Fig. 2. RNA target recognition by SuCas12a2 triggers degradation of ssRNA, ssDNA and dsDNA in vitro.

a, Direct targeting of different FAM-labelled nucleic-acid substrates by a purified SuCas12a2–crRNA complex. b, Collateral cleavage of FAM-labelled non-target nucleic-acid substrates by the SuCas12a2–crRNA complex with different target RNA substrates after 1 h. Target RNA, a non-self flanking sequence at the 3′ end; self flank, a flanking sequence mutated to the reverse complement of the crRNA repeat tag; no flank, only the reverse complement of the crRNA guide. For a and b, diagrams of target and non-target nucleic acids are shown on the right. c, Time-course analysis of RNA-triggered collateral cleavage of labelled non-target RNA, ssDNA or dsDNA. Representative gel images are provided in Extended Data Fig. 4c.

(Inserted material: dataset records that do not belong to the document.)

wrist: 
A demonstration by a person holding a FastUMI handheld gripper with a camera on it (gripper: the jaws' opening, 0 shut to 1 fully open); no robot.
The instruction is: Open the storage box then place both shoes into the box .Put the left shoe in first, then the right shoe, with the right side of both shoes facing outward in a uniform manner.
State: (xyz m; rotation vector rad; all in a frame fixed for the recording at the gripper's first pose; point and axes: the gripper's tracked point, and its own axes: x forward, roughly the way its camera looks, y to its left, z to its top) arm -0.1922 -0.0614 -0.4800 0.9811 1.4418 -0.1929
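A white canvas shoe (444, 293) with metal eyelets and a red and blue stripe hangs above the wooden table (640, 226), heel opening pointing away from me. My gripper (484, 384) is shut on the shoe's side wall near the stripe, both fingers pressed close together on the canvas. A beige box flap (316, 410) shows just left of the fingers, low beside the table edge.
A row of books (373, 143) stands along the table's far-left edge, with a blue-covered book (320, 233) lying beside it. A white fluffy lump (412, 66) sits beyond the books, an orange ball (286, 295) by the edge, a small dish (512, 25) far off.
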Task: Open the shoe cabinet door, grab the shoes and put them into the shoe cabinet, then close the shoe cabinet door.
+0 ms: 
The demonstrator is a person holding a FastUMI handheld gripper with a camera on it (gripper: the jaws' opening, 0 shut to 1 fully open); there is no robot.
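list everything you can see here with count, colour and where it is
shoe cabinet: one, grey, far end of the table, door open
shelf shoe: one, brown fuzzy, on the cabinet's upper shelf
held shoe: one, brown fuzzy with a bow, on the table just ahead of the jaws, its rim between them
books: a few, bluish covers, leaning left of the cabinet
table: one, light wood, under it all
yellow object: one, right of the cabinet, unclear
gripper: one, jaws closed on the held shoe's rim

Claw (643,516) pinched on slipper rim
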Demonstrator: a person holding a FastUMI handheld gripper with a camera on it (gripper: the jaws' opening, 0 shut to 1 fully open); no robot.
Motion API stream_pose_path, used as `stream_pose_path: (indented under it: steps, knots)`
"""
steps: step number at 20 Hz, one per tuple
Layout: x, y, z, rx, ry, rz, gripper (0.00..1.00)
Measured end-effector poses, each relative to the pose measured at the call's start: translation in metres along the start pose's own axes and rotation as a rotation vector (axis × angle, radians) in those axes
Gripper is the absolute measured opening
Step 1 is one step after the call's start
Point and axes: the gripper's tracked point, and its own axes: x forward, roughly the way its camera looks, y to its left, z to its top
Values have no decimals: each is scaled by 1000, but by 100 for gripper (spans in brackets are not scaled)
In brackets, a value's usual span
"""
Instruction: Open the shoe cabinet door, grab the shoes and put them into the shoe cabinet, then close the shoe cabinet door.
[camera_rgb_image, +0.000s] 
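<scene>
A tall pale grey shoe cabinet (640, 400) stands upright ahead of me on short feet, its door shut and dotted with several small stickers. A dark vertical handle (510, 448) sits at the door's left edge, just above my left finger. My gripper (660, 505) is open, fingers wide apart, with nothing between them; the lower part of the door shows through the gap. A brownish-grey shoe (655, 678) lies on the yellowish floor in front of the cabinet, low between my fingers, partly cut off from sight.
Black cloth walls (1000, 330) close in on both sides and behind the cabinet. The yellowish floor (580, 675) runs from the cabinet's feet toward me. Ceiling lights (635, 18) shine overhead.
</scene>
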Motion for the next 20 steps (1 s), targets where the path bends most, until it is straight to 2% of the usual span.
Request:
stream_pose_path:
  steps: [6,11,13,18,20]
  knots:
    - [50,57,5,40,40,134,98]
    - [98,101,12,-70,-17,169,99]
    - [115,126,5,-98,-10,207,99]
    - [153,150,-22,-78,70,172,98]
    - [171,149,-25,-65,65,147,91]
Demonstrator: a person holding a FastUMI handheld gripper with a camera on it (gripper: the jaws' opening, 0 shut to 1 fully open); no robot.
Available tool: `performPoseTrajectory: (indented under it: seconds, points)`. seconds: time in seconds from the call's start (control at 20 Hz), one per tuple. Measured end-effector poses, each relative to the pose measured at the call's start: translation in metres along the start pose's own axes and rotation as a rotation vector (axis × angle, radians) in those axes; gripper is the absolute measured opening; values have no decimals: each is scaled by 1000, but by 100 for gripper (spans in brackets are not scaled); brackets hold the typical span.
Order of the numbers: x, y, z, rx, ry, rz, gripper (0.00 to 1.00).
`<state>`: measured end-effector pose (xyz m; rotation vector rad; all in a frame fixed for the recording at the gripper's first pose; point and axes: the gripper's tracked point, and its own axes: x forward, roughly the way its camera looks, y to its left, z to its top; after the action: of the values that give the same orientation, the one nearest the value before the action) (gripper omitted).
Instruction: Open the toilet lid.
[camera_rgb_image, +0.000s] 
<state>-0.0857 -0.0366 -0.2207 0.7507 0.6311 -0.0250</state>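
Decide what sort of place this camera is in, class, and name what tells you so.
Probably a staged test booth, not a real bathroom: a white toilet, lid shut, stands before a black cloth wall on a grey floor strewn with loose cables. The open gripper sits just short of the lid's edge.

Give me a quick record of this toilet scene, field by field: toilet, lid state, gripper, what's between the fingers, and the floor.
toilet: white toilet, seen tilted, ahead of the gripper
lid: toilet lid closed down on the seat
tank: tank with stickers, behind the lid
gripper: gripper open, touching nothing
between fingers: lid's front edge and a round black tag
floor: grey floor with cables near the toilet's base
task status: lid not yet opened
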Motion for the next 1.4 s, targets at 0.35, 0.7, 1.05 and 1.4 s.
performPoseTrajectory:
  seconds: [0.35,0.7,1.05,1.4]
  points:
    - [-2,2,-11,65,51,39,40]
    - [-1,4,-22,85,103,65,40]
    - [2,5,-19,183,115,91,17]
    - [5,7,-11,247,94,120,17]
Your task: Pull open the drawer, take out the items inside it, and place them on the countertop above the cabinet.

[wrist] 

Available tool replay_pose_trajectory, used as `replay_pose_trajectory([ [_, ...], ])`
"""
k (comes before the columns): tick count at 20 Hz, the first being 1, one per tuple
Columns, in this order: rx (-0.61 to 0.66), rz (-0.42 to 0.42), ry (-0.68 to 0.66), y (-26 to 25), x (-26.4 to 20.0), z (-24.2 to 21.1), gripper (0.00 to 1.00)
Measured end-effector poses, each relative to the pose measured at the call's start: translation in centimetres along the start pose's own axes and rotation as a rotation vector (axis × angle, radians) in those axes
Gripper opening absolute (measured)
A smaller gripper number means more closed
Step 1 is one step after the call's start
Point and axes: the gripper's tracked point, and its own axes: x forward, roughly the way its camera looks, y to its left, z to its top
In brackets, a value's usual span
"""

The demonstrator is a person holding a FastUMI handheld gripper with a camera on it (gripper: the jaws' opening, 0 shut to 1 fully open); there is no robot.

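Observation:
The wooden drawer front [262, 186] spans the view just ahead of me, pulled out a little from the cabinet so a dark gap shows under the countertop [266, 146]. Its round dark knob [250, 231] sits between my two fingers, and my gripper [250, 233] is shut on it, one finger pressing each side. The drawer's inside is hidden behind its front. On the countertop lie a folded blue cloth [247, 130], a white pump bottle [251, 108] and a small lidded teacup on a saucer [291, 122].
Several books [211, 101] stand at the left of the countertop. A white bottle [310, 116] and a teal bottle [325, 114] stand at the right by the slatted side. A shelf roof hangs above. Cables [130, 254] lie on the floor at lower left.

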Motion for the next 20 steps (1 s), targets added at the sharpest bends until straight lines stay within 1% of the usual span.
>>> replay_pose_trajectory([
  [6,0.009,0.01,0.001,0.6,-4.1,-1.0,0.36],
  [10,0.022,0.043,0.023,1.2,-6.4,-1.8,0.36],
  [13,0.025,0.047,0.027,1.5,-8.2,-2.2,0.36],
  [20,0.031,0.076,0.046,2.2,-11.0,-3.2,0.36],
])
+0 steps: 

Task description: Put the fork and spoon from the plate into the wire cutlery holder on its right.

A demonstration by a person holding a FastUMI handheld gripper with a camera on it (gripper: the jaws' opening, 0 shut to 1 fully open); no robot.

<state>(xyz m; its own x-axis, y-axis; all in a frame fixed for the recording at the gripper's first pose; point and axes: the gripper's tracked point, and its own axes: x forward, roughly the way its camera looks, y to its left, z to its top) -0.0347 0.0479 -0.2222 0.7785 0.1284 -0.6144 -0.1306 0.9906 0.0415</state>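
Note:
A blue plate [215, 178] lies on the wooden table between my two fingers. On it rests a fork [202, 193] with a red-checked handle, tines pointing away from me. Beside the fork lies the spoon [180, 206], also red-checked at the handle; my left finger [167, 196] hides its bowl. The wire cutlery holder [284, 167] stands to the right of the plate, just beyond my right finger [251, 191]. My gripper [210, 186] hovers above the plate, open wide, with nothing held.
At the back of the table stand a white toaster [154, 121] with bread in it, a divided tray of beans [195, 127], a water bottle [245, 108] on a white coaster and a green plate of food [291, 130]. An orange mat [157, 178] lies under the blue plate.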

Note that dsDNA contains twice as much ssDNA substrate as the RNA and ssDNA, but the same concentration of labelled strands. d, The effect of mutating each of the three RuvC motifs on RNA-triggered collateral cleavage of dsDNA. e, Time-course analysis of RNA-triggered collateral cleavage of non-target plasmid DNA. Plasmid DNA was visualized using ethidium bromide. For a–d, the asterisks indicate a FAM-labelled substrate, and the diagrams on the right indicate the substrates. All of the results are representative of three independent experiments. Gel source data are provided in Supplementary Fig. 1.